Work required: From the first line of the data below through the line holding "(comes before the", write out each line exactly as it stands.

[Data entries]

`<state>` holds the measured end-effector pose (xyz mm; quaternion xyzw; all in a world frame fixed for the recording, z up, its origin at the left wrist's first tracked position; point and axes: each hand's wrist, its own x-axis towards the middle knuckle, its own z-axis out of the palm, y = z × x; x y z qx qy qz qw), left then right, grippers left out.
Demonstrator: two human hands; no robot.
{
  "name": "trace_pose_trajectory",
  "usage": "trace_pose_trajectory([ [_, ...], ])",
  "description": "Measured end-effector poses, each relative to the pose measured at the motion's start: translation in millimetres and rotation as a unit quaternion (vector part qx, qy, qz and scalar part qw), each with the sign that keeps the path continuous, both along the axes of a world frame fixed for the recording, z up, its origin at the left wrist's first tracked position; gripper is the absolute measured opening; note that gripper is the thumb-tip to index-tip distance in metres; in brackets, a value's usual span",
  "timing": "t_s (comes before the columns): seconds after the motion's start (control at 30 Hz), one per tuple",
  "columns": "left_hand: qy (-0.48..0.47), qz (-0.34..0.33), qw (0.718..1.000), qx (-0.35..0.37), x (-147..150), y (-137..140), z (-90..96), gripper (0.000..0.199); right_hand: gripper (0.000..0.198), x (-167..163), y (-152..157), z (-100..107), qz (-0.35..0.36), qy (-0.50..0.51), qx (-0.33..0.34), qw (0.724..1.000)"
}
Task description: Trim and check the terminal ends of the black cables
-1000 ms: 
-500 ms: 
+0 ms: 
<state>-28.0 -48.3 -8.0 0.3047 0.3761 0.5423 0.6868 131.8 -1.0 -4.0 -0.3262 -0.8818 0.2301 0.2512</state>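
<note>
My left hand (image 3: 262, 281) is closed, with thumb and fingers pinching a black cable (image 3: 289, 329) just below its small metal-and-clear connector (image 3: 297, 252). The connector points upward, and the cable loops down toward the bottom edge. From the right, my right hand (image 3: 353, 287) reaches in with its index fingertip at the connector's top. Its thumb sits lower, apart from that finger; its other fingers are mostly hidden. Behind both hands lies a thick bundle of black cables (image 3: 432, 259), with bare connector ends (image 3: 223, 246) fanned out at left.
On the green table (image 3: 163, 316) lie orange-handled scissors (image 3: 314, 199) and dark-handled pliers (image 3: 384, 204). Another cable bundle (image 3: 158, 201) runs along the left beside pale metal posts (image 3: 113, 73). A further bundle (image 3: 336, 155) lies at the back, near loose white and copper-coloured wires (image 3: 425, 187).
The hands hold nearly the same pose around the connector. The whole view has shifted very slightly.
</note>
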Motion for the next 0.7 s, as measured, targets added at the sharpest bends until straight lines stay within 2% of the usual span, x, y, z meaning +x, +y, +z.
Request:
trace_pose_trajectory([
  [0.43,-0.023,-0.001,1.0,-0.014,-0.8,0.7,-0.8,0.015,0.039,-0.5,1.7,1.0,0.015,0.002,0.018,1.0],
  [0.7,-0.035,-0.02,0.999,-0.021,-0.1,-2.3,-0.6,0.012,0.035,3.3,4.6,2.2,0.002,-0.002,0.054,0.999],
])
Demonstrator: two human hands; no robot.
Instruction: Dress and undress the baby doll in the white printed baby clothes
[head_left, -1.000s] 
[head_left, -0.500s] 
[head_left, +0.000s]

Response box:
`<state>` holds the measured end-effector pose (xyz mm; quaternion xyzw; all in a world frame fixed for the recording, z up, its origin at the left wrist's first tracked position; point and axes: each hand's wrist, its own x-axis towards the middle knuckle, its own z-axis out of the palm, y = z × x; x y z qx qy qz qw), left then right, grippers left out.
Demonstrator: two human hands; no robot.
{
  "name": "trace_pose_trajectory",
  "usage": "trace_pose_trajectory([ [_, ...], ])",
  "description": "Measured end-effector poses, each relative to the pose measured at the motion's start: translation in millimetres and rotation as a unit quaternion (vector part qx, qy, qz and scalar part qw), each with the sign that keeps the path continuous, both along the axes of a world frame fixed for the recording, z up, its origin at the left wrist's first tracked position; gripper is the absolute measured opening; note that gripper is the thumb-tip to index-tip distance in metres; in brackets, a value's usual span",
  "timing": "t_s (comes before the columns): seconds after the motion's start (control at 30 Hz), one per tuple",

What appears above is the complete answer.